The family grew up in Lewiston, N.Y., where Jack and Dena still lived. They all played hockey, soccer and basketball. They always had dogs. It was chaos, Jack said. But good chaos.
The boys are now scattered across the U.S. Kevin moved to San Diego after graduating from Loyola University in Chicago with a bachelor's degree in communications. When his girlfriend finishes college, the two plan to travel and teach English in southeast Asia.
Brian is a senior (political science) at Vanderbilt in Nashville.
"Brian is very into politics, doesn't necessarily agree with a lot of us on a lot of things," Kevin said with a warm laugh. "But he knows what he wants and he's very strong in his opinions."
Tim is a sophomore (photography) at Savannah College of Art & Design in Savannah, Georgia.
"Tim is a free spirit and an old soul," Dena said. "He plays records on a record player, he drives a 1951 (yellow Pontiac Chieftain), he dresses however he likes to dress."
The boys, Kevin said, have grown into "their own individual men."
"They definitely let us develop each in our own way," he said of his parents. "They understand that we're not biologically theirs so there's going to be some differences between us and them. Some people would said 'Oh you're so like your dad, your dad does this too,' or 'You have your dad's temper.' We're not like that like. And they're very understanding of the fact that we're each going to develop into our own type of men, and they are really cool letting us develop our own thought processes, our own perspectives, not pushing anything on us."

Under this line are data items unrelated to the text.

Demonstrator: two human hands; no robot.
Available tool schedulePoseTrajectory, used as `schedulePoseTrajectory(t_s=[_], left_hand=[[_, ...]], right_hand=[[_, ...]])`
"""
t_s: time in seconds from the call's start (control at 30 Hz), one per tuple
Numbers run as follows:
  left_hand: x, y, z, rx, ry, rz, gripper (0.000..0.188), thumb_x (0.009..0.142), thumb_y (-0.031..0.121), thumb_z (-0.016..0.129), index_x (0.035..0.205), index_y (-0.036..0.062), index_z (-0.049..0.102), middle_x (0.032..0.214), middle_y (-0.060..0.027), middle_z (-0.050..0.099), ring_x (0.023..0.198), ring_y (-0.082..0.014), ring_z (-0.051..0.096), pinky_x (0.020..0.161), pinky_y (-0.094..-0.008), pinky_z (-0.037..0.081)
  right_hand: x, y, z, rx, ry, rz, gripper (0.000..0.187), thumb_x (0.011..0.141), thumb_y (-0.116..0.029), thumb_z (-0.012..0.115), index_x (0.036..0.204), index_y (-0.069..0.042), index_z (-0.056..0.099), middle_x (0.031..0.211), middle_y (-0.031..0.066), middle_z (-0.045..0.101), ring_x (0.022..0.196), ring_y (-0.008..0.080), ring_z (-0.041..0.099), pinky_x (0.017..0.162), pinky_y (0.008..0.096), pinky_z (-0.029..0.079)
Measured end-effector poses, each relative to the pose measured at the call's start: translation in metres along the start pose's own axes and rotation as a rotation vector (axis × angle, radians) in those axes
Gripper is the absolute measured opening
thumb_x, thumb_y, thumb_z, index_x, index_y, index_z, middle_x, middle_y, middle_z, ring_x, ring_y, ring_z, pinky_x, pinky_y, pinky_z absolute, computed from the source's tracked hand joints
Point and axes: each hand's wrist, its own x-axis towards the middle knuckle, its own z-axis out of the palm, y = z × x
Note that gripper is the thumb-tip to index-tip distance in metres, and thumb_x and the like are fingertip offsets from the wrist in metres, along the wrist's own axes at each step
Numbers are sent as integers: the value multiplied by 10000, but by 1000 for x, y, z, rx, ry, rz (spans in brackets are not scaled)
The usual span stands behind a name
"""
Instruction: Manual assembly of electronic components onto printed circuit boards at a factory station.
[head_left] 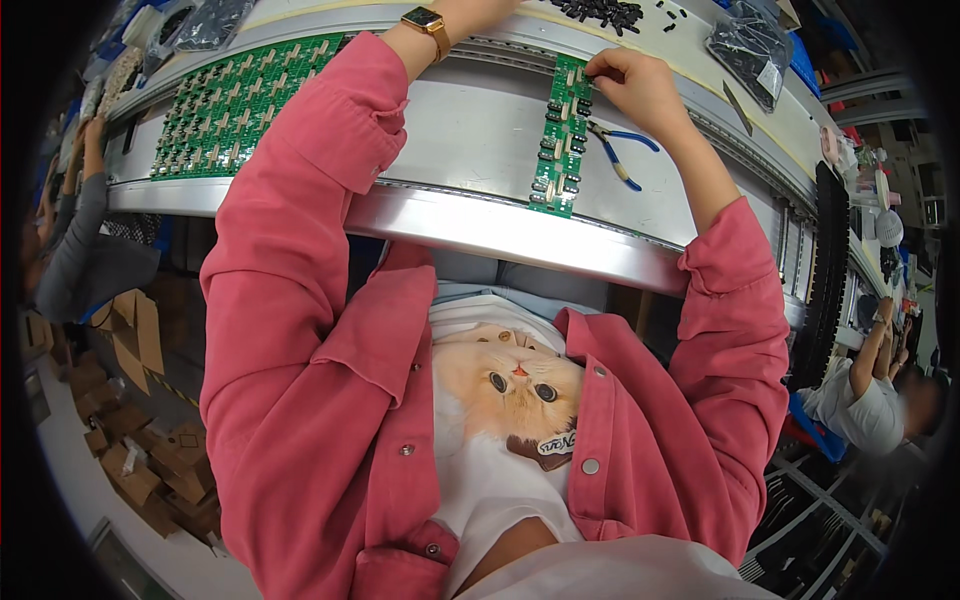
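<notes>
Pliers (pixel 622 155) blue-handled, just right of narrow green circuit board (pixel 561 136) | wide board panel (pixel 236 103) far left | right hand (pixel 640 88) pinching at board's top edge | left hand out of view, grip untellable

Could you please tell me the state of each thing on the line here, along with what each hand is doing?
Narrow circuit board: flat on the conveyor, components fitted.
Wide circuit board panel: flat on the conveyor, untouched.
Blue-handled pliers: lying loose beside the narrow board.
Right hand: fingertips pinched at the narrow board's top edge.
Left hand: out of view; only its wrist with a watch shows.
</notes>
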Motion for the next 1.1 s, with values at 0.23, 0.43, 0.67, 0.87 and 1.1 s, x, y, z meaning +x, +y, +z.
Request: schedulePoseTrajectory(t_s=[0.23,0.43,0.67,0.87,1.1], left_hand=[[5,-29,19,124,-306,-65,116,752,68,548,821,5,617,768,-154,644,677,-325,592,650,-370,481],[-1,-7,15,-90,-182,3,122,732,51,553,823,3,620,759,-142,650,651,-309,598,619,-356,483],[-9,29,-4,-117,-203,65,137,724,52,556,829,-1,625,757,-154,647,648,-320,594,629,-363,484],[-24,70,-25,-71,-268,73,134,737,64,593,849,30,657,789,-126,660,645,-280,596,621,-344,488],[-38,88,-12,21,-267,82,116,738,72,648,849,64,679,776,-64,677,583,-204,585,577,-292,485]], right_hand=[[3,-1,3,21,-40,14,153,750,-26,587,854,-61,693,785,41,671,607,158,566,611,263,472],[4,-2,5,-45,-53,13,157,746,-20,586,853,-53,695,785,46,672,608,156,572,614,260,475],[8,-5,0,-53,-25,33,137,742,-63,596,840,-51,691,795,61,675,638,199,591,630,295,482],[32,19,-2,-292,258,66,153,746,-141,606,857,-74,689,806,68,672,677,233,607,644,334,485],[50,40,-2,-448,267,215,200,745,-198,604,895,-94,685,839,59,662,726,246,614,664,358,479]])
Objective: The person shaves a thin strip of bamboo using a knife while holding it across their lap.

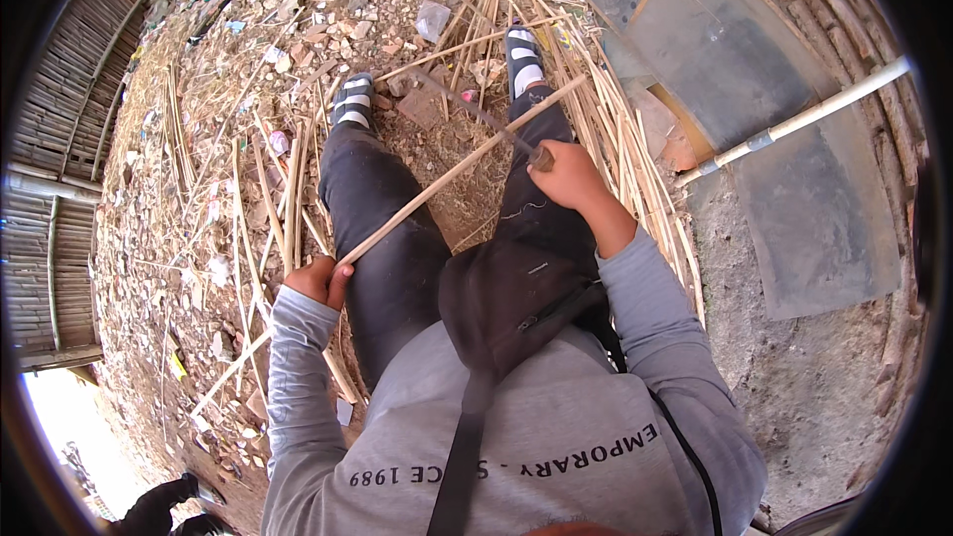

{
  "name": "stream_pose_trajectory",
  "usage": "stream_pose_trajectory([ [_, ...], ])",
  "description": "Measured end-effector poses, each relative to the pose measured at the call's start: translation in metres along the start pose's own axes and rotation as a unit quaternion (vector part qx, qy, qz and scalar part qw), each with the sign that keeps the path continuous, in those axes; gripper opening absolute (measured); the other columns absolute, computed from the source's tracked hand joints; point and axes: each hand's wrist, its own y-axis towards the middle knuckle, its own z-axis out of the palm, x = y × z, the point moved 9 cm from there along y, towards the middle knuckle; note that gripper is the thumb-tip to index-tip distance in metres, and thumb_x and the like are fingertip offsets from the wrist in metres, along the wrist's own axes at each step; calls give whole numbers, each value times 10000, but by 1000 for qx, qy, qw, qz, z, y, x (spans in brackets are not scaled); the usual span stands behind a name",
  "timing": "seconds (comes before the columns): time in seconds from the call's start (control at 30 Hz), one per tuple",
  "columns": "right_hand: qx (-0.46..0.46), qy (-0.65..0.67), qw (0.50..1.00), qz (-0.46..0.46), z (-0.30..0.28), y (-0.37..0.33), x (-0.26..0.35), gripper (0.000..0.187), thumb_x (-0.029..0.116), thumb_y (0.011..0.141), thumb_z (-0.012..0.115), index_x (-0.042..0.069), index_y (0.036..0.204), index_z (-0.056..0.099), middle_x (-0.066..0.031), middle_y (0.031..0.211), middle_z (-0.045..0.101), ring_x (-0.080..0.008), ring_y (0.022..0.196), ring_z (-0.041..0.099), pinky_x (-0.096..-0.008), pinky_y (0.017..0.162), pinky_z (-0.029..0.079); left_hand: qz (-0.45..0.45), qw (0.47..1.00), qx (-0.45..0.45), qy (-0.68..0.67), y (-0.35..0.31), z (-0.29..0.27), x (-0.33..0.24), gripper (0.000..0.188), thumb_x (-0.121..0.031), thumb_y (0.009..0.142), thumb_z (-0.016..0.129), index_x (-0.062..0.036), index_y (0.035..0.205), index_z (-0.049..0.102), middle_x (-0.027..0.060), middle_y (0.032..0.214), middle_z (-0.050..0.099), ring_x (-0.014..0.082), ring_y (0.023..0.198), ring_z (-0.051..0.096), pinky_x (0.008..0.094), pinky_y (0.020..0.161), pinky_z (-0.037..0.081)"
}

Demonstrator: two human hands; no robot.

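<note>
From the head camera, I am sitting on rubble-strewn ground with my legs stretched out ahead of me. My left hand (pixel 318 281) is closing tightly around the near end of a long bamboo strip (pixel 452 171), down beside my left thigh. The strip is running up and to the right from that grip, crossing over both of my dark trouser legs (pixel 382 228) and ending near my right knee. My right hand (pixel 566 176) is wrapping firmly around the handle of a knife (pixel 476 114), whose thin dark blade is pointing away from me toward the upper left. The blade is meeting the strip just beyond my right fist, well away from my left grip. A dark sling bag (pixel 506 303) is resting on my lap between my arms. More bamboo strips (pixel 615 139) are lying in a loose pile to the right of my legs, next to a white pipe (pixel 794 121) slanting over grey slabs.
</note>
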Motion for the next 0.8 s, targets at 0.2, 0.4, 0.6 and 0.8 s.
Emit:
stream_pose_trajectory([
  [0.2, -26, -32, 998, -39, 2, -10, 26, 221, 244, 803, 712, 64, 928, 684, -203, 828, 687, -424, 846, 665, -507, 740, 524, -18, 1000, -22, 2, -10, 7, 5, 387, -368, 986, 619, -22, 815, 579, 239, 654, 591, 468, 647, 613, 524, 585, 462],
  [0.4, -28, -73, 997, 9, -17, 5, -9, 199, 243, 817, 676, 75, 922, 682, -206, 840, 689, -429, 827, 663, -515, 718, 525, -10, 998, -53, 40, -5, -3, -4, 336, -346, 984, 620, -42, 847, 579, 204, 720, 637, 444, 649, 633, 510, 575, 488],
  [0.6, 1, -163, 984, -70, -3, -13, 47, 182, 241, 812, 677, 88, 912, 668, -198, 824, 688, -426, 819, 666, -533, 725, 532, 13, 999, -18, 25, -6, 4, 4, 393, -382, 990, 612, -24, 834, 574, 228, 672, 603, 445, 640, 627, 503, 578, 475],
  [0.8, -26, -108, 994, -23, -12, -7, 21, 200, 260, 818, 705, 77, 882, 657, -199, 791, 676, -426, 793, 662, -525, 693, 520, -27, 996, 83, -31, -2, -2, 4, 444, -424, 1003, 591, -9, 846, 594, 227, 652, 598, 449, 647, 623, 491, 607, 481],
])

Jack calls the past 22 years a remarkable journey. When people tell him he and Dena did an "incredible thing" in providing three babies a loving home, he quickly corrects them.
"I'm like 'No, it's the other way around. They made our lives totally complete. That void we were feeling because we couldn't have children has been completely filled by the beauty and the chaos and the fun and the challenges of what parenthood is.'
"We've gone from being a couple to being a family. It makes the whole thing whole. It's been an amazing experience."
Lori Ewing, The Canadian Press
Note to readers: This is a corrected story. A previous version had the wrong age for Armstrong and incorrectly stated his mother worked at a department store lunch counter.